## What the task asks
Reproduce the full listing below unchanged, apart from the pictures.

=== Begin Enclosure ===

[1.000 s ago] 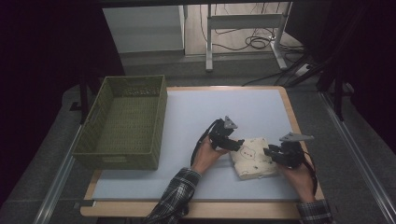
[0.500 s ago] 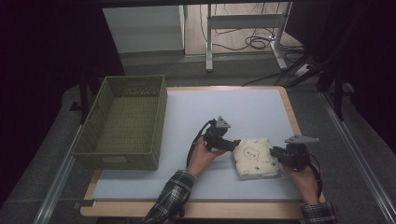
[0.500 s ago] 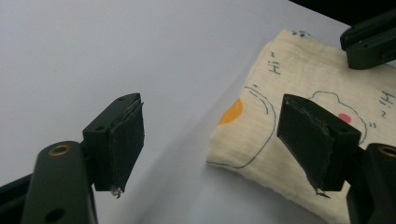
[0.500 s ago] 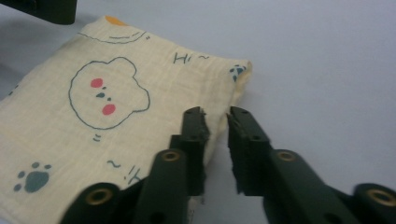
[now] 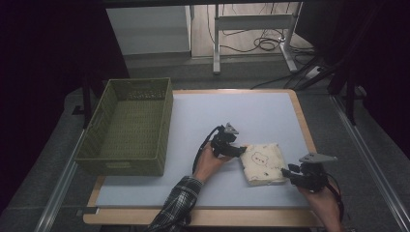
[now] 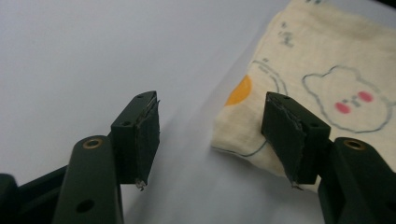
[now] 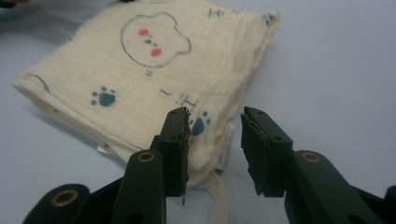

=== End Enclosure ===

## Response for this exercise
[1.000 s ago] 
[0.500 s ago] 
[0.500 s ago] 
[0.500 s ago] 
[now] 
[now] 
[now] 

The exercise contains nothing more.